Employers fail people with mental health problems

Prejudice in the workplace and a lack of policies force many sufferers to hide their illnesses

People with mental health problems face widespread prejudice and misunderstanding in the workplace, forcing many to hide their illness from employers and colleagues.

The extent of stigma and discrimination is revealed today in a report on employers' attitudes which found that half of business leaders would not hire people with mental health problems because of negative attitudes from co-workers.

Four in 10 managers believe it is a "significant risk" to recruit people with mental health conditions to a job dealing with the public or clients, while nearly one in four are unable to name a single mental illness, the Shaw Trust survey of 500 business leaders found. This widespread ignorance exists despite the fact that one in six Britons are suffering from conditions such as depression, bipolar disorder, panic attacks or anxiety at any given time, according to the charity Mind.

Almost three-quarters of the companies surveyed by the Shaw Trust, a charity that provides employment services for disabled and disadvantaged people, have no formal policy on stress and mental illness.

Being excluded from the workplace means people with mental health problems are more likely to live in poverty, be financially dependent on family and the state, and have low self-esteem, which can all slow down recovery, the report says.

In October, The Independent on Sunday revealed that the costs of mental illness rose by 36 per cent in six years, topping £100bn last year, in England alone. The cost to employers from sick leave and lost productivity is nearly £30bn a year, according to the Centre for Mental Health.

Sally Burton, chief executive of the Shaw Trust, said: "Levels of prejudice and misunderstanding are alarmingly high, yet emotional and practical support remains low or often non-existent."

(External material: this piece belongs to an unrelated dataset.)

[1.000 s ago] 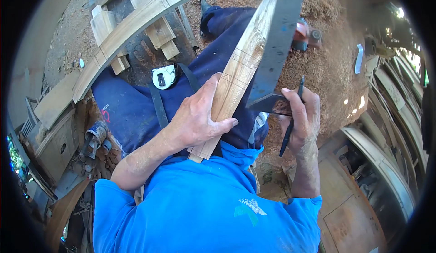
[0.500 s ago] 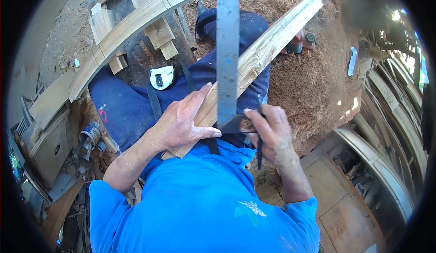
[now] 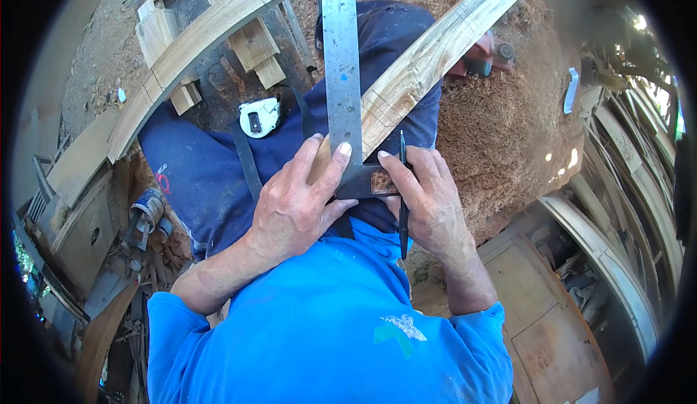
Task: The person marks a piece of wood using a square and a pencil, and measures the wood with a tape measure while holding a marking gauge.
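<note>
A metal try square (image 3: 342,63) lies across a curved strip of wood (image 3: 421,74) over my lap, its blade pointing away from me. My left hand (image 3: 290,201) grips the wood and the lower end of the blade together, one fingertip pressing on the metal. With its fingers closed on the dark stock of the square, my right hand (image 3: 435,204) also holds a black pen (image 3: 404,222) upright between the fingers. Dark pencil lines cross the strip just right of the blade. The strip's near end is hidden by my left hand.
A second curved wooden strip (image 3: 210,34) with pencil lines arches across the far left. Near my left knee lies a white tape measure (image 3: 259,117). Beyond the wood, a red power tool (image 3: 483,55) sits among shavings (image 3: 501,135). Wooden boards (image 3: 617,150) are stacked at the right.
The square has slid left and a little toward me along the wood. My left hand has moved up onto the blade, and the pen in my right hand stands more upright.
</note>
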A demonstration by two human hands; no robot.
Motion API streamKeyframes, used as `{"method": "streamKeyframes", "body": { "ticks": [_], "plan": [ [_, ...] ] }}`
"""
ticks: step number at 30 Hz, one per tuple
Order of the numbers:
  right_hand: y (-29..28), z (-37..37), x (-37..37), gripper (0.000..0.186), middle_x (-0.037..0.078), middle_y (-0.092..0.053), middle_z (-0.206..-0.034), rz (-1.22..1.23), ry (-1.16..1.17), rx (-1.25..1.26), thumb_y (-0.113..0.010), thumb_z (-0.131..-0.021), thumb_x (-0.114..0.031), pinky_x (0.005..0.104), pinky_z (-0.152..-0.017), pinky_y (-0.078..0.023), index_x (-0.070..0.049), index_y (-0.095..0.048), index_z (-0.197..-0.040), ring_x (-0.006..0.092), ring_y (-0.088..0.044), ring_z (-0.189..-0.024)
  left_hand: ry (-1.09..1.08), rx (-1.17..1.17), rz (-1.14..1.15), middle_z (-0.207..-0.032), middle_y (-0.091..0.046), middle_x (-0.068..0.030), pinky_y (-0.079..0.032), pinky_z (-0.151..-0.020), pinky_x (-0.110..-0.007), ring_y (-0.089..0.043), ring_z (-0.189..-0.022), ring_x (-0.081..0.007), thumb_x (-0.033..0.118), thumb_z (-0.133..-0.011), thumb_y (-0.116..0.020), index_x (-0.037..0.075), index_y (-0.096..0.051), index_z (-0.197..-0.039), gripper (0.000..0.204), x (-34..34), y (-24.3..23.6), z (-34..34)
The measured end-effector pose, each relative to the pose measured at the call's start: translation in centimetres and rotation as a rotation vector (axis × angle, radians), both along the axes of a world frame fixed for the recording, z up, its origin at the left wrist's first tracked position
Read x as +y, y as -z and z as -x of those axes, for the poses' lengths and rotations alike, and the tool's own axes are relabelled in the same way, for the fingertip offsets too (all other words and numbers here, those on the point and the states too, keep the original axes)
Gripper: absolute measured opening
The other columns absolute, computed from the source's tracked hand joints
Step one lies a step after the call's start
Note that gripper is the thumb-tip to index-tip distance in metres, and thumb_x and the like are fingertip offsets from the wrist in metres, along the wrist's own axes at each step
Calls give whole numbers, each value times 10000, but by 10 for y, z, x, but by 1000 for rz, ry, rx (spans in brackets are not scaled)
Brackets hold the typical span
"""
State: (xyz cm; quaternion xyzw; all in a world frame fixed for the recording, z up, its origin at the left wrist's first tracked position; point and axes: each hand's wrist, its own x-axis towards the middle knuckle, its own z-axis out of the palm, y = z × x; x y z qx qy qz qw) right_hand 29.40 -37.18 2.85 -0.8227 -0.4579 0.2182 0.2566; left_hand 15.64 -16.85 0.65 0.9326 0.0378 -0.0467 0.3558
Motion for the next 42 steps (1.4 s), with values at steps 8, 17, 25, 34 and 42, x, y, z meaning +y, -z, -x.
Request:
{"method": "streamKeyframes", "body": {
  "ticks": [8, 17, 25, 34, 42],
  "plan": [
    [0, 8, 4, 645, 176, -536, -1146, 14, 5, 52, -796, -699, -76, 468, -875, -480, -31, -610, -1314, 358, -564, -1046, -9, -14, 40, -1404, -493, -292, -625, -881, -466, -660, -1163, -433, 254, -649, -957, 85, -501, -1496, 977, 4, 3, 3],
    [5, -4, 0, 649, 180, -544, -1185, 12, 59, -23, -785, -680, -50, 491, -892, -483, -42, -628, -1310, 379, -570, -1104, -32, 22, -117, -1244, -571, -231, -629, -722, -407, -722, -928, -326, 367, -654, -926, 136, -515, -1519, 986, -5, -1, -10],
    [2, -6, 1, 643, 183, -543, -1200, 47, 36, -50, -784, -704, -60, 485, -911, -468, -47, -619, -1325, 375, -562, -1145, -23, 29, -141, -1156, -576, -193, -610, -644, -391, -708, -819, -283, 386, -658, -915, 153, -498, -1536, 999, -6, 3, -11],
    [2, -7, 2, 634, 177, -549, -1216, 64, 33, -48, -786, -719, -80, 484, -927, -458, -45, -615, -1329, 363, -559, -1176, -23, 9, -138, -1172, -580, -203, -614, -657, -397, -706, -834, -296, 380, -659, -914, 146, -489, -1542, 1008, -6, 3, -12],
    [-8, -24, 7, 510, 153, -634, -1078, -178, 186, -37, -749, -794, -46, 451, -917, -472, -18, -660, -1296, 345, -621, -1048, -14, 7, -157, -1183, -583, -219, -611, -669, -397, -701, -831, -302, 433, -727, -862, 154, -481, -1551, 950, -6, 5, -12]
  ]
}}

The new poll, carried out by Trajectory, revealed that one in four companies believe people with mental health problems are less reliable than other employees. The research upon which the report is based also found that 78 per cent of employers think British industry loses talent because it does not know the best way to deal with mental health in the workplace. But Jacki Connor, director of colleague engagement at Sainsbury's supermarket, said many of its store managers find people with mental health issues to be more reliable, and staff absence is lower among people with disabilities.

There are some signs of changing attitudes. About 21 per cent of companies now employ someone with a mental health condition, compared with 11 per cent in the 2006 survey.

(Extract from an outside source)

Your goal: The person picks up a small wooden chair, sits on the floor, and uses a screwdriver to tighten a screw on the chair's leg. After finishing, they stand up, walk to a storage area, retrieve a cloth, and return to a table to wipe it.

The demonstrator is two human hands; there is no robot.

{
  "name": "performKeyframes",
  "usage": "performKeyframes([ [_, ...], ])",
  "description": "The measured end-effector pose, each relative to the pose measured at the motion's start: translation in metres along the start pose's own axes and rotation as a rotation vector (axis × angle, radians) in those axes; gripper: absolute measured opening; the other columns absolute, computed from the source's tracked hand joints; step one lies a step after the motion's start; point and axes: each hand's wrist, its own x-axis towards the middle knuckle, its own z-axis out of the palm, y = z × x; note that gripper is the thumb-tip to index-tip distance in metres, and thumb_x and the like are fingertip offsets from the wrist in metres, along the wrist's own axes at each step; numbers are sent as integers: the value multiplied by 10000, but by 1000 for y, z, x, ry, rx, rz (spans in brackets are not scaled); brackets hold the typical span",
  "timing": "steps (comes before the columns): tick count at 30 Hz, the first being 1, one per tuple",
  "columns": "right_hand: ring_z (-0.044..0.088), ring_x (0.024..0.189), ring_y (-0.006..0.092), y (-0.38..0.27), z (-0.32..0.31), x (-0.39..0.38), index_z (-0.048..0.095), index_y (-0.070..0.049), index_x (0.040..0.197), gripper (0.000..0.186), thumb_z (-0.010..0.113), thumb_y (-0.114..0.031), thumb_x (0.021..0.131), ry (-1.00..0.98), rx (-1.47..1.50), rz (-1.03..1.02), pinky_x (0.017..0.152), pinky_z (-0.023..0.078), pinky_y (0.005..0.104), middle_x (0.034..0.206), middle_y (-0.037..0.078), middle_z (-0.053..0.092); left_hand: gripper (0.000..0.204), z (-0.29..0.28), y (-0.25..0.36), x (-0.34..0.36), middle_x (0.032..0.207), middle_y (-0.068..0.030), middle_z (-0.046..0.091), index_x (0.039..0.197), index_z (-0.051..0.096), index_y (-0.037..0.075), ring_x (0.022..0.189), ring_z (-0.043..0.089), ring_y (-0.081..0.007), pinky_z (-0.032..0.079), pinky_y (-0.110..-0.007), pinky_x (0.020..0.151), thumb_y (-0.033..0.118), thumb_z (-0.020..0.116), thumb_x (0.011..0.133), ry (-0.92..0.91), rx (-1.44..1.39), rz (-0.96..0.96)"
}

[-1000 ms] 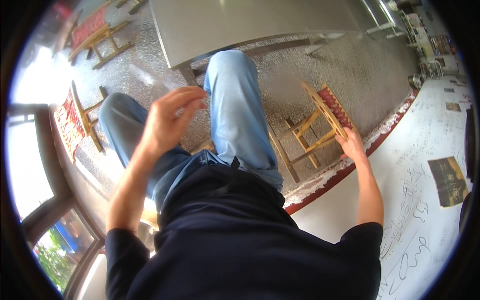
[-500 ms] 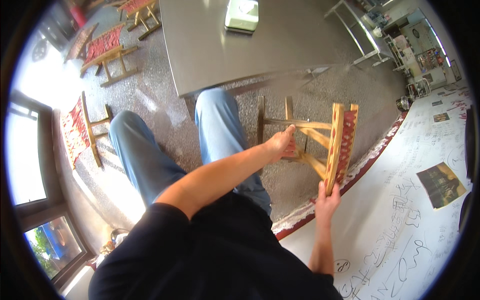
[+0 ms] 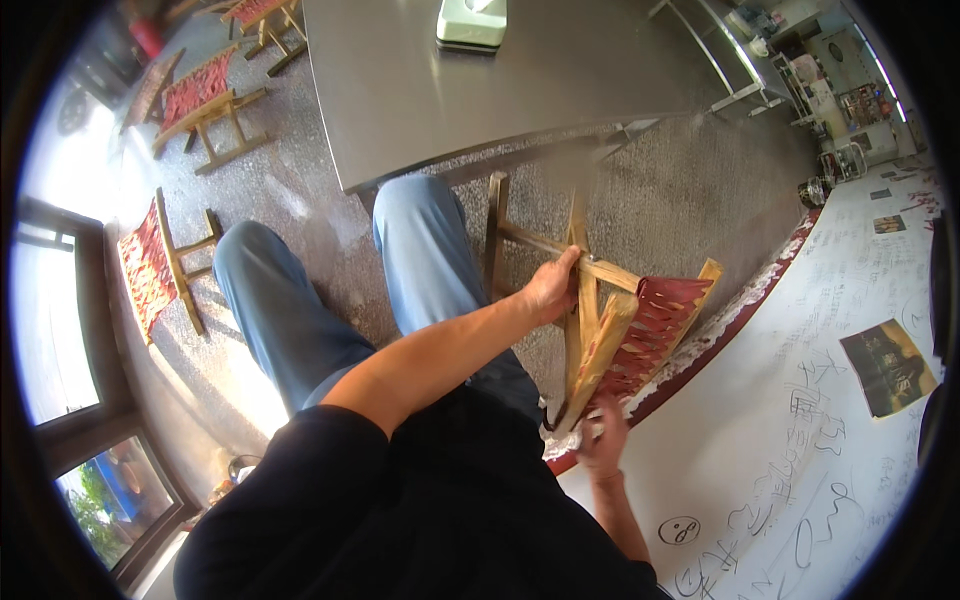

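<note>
No wording reads clearly. The white wall (image 3: 690,445) on the right carries black handwriting: large looping strokes (image 3: 826,525) at its near end, smaller characters (image 3: 803,405) farther along, and a circled mark (image 3: 679,531) toward the left. A dark poster (image 3: 888,367) there bears pale, blurred lettering. Small cards (image 3: 888,224) sit farther off, near red marks (image 3: 918,204), too small to read.

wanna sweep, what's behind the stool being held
Behind the stool, speckled floor shows between its legs, and a dark red strip beyond its seat. Whatever lies directly behind the seat and left hand is covered.
</note>
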Motion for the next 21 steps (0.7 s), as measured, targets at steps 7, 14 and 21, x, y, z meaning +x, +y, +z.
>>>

After problems with previous employers, Lucy Barratt, 34, of Portsmouth, now works part time in advocacy for Mind. She was diagnosed with bipolar disorder when she was 19 and is supported by her employer.

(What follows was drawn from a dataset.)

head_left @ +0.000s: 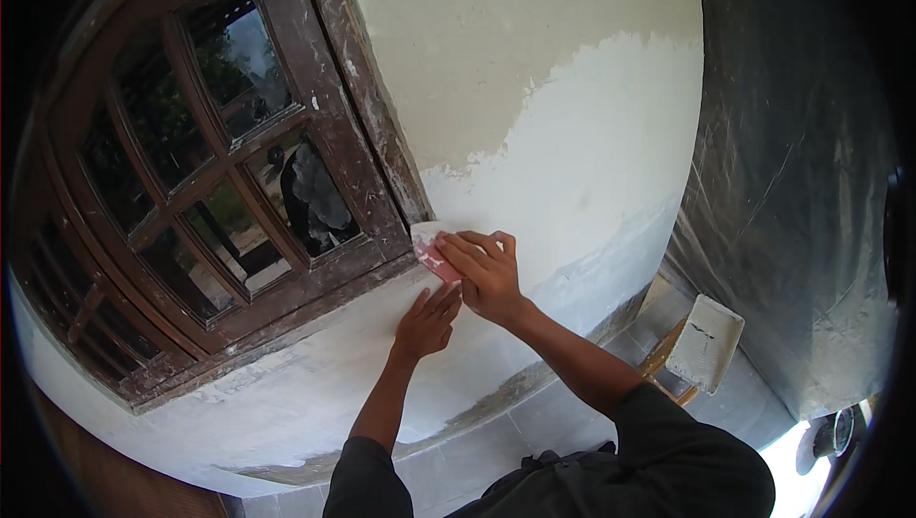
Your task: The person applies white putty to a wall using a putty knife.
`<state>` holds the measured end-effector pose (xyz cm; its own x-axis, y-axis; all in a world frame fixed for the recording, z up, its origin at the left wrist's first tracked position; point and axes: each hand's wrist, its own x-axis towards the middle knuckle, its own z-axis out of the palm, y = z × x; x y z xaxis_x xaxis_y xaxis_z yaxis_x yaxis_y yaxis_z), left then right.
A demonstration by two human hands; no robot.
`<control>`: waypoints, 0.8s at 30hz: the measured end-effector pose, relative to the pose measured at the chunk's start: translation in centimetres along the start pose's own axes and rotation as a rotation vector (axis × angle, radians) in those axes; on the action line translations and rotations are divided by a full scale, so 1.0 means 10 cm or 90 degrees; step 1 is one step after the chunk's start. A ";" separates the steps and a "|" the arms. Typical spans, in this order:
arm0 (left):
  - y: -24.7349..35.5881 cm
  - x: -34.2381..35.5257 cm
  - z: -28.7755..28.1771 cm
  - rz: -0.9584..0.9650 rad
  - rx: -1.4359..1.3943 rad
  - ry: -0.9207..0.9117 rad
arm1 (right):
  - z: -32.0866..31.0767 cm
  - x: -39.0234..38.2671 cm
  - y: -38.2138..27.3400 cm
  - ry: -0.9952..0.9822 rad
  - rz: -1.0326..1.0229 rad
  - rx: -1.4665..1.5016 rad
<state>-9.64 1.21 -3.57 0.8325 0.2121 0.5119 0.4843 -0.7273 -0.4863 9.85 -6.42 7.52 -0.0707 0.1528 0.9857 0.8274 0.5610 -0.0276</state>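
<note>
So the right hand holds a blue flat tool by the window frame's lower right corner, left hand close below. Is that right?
Not quite: in the head view the flat tool is pinkish red, not blue. The right hand does hold it by that corner of the window frame, left hand close below.

Hands lie between window and tray.

The right hand holds a white-smeared pink scraper at the brown window's corner, the left hand just below.
</note>
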 end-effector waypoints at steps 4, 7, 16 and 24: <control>0.03 0.04 -0.07 -0.020 -0.025 0.048 | -0.38 1.05 0.80 0.191 0.025 -0.079; 0.08 0.11 -0.05 -0.022 -0.057 0.052 | -0.43 1.21 1.25 0.172 -0.007 -0.126; 0.11 0.08 -0.17 -0.047 -0.103 0.028 | -0.37 -0.89 0.60 -0.225 0.007 -0.030; 0.10 0.10 -0.14 -0.058 -0.137 0.033 | -0.54 1.10 1.11 0.188 0.013 -0.140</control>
<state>-8.73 -0.20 -2.56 0.7709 0.2532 0.5845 0.4831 -0.8305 -0.2774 21.25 -2.95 19.00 0.0844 -0.0977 0.9916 0.9292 0.3670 -0.0430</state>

"I still receive quite intensive treatment on a weekly basis and they [Mind] are brilliant about it. They say your hours are 20 hours and we don't mind when you do it. [Prejudice] would put me off applying for other positions because I would be worried about what they would say, how they would treat me. One employer I worked for knew I had been off and when I came back I heard a colleague say, 'The nutter's back. I hear she's been in the loony bin.' It's quite demeaning.

"You are not allowed to be racist; you can't be sexist or anything else, but it's OK to call people 'nutters'. If I didn't have the support I have now I wouldn't work. It's as simple as that."

Case Study: Damien Smith, 31, from London

Damien Smith was diagnosed with clinical depression last December and with bipolar disorder two weeks ago. He resigned from his middle manager role in education in July after feeling unsupported by his employer.

"I was experiencing mania but at the time I didn't realise I was manic. I was over-functioning on 45 minutes' sleep a night, if that. Everyone loves an achiever. There was basically no task too big for me because I was wired; I had this amazing amount of energy.

"In December, I hit the skids for seven days. I didn't contact my manager, so I was AWOL. When I did get myself together, he was obviously pissed off. I could understand that.

"They had no understanding, but, equally, there's no information throughout the establishment. There's no procedure, no mental health policy or guidance. HR didn't support me. My manager tried but he just didn't have the experience or the tools to do it. It was botched. From the moment I was referred to occupational health, it was a joke."